In the case of this bill specifically, in the unlikely even it passes, a simple corporate inversion will solve this problem. Instead of the US company owning foreign subsidiaries, the structure is inverted: the parent company becomes foreign, which will own a domestic US corporation. When the multinational wants to hire or retain offshore talent, it simply pays out from the parent company. Again these aren't hypotheticals, these are real tax avoidance strategies that are already in place and are well-trodden paths.

You can come up with an infinite amount of regulation to try to halt this (this problem is also called tax base erosion) but it ends up doing more harm than good - eventually you end up with a tax code and regulatory environment so complex that that alone disincentivizes new investment.
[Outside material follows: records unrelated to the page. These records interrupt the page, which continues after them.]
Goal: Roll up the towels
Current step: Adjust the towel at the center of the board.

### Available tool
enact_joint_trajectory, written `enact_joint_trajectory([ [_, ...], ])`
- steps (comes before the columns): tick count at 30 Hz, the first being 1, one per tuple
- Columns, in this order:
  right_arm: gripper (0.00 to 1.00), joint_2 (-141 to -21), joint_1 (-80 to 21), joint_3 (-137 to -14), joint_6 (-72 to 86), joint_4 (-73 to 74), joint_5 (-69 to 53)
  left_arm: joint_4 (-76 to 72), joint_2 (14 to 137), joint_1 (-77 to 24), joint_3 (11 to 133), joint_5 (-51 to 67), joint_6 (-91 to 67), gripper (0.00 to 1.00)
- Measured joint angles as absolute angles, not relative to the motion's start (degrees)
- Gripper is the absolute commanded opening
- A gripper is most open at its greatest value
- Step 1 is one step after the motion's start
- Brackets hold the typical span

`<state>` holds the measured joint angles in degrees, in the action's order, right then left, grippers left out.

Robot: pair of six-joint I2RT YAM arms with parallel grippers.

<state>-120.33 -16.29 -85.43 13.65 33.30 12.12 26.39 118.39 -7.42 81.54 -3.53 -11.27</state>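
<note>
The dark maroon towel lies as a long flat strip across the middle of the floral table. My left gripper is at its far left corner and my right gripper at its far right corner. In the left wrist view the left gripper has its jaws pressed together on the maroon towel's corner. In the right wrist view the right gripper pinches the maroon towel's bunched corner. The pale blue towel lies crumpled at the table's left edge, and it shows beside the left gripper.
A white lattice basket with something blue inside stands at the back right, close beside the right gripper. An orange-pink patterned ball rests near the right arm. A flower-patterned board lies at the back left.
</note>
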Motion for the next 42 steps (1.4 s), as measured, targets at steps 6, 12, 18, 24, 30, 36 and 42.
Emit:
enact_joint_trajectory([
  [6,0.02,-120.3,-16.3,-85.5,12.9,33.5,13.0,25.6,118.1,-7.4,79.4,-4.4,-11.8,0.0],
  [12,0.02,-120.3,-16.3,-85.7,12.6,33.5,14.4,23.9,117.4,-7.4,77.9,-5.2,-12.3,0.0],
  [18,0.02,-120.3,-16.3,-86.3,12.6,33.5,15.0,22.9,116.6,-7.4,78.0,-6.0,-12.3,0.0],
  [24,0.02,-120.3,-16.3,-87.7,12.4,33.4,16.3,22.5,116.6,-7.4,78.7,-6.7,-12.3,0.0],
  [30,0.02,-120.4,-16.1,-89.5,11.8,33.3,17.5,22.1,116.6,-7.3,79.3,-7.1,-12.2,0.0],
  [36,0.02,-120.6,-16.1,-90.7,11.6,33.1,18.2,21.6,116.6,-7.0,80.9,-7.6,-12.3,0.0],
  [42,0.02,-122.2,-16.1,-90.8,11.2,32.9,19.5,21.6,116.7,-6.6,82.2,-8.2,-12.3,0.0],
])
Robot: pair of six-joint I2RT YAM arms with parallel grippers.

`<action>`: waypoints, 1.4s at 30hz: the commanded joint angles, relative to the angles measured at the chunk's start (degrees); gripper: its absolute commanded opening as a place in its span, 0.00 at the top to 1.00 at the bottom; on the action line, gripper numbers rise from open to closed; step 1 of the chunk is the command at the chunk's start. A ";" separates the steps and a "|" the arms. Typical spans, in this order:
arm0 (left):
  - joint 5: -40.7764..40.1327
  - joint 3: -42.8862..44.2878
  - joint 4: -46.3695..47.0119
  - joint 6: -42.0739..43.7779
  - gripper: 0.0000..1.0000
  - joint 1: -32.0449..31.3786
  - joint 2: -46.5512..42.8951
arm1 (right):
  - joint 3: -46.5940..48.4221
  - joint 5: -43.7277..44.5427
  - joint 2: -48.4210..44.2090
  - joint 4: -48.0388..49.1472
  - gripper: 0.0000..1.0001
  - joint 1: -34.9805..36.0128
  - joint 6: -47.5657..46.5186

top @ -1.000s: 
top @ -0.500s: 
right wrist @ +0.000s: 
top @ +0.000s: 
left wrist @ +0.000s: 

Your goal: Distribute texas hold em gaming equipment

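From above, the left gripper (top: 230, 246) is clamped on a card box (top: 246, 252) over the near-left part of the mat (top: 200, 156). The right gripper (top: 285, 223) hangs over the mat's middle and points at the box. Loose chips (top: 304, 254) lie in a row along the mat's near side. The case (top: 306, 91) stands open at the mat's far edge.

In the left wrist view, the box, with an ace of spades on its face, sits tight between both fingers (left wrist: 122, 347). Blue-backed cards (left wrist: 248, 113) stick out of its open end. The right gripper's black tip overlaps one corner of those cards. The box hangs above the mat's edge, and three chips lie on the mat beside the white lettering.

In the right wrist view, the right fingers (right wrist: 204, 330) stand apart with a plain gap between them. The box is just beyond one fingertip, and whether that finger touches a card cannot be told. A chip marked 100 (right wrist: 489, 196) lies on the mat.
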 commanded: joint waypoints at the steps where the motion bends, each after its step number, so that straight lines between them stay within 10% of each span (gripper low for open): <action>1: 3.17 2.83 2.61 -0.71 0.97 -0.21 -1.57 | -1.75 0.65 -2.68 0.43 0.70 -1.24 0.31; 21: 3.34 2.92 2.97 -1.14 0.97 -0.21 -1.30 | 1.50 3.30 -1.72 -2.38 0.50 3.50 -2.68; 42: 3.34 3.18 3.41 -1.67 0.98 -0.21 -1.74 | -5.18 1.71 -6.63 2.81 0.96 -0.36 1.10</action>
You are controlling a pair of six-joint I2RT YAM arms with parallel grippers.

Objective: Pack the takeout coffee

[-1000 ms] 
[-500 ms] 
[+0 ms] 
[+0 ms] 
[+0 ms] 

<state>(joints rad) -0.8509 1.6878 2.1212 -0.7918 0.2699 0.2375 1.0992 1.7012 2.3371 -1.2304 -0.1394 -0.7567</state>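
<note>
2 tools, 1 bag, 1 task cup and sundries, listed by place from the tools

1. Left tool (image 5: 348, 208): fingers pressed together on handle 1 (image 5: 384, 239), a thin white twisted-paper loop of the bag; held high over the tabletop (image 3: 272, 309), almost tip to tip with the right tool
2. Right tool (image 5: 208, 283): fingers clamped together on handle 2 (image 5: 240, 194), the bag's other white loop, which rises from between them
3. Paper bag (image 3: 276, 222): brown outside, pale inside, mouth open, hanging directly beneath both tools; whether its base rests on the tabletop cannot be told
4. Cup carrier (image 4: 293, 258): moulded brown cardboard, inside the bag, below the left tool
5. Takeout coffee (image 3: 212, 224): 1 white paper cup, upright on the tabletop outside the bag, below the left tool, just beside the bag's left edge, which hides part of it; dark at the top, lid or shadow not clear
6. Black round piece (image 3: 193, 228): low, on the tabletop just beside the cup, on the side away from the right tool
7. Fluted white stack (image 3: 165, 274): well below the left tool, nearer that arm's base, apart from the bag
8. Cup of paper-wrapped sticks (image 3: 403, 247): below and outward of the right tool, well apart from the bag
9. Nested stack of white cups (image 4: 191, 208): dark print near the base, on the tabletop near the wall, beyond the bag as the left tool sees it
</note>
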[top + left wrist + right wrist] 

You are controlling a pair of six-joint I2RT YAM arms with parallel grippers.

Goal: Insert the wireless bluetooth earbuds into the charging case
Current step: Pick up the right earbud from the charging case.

The goal is not just to retain existing capital and talent by forcing them to be locked in - it's to compete for the next dollar, the next startup, the next factory - new investment will follow the path of least resistance, while older companies eventually close up shop due to one reason or another.

If your worldview is one of "We already have the best capital and talent, so we don't need to bother to compete to acquire new capital and talent", the world you live in will stagnate and wither with respect to societies that will bend over backwards for this.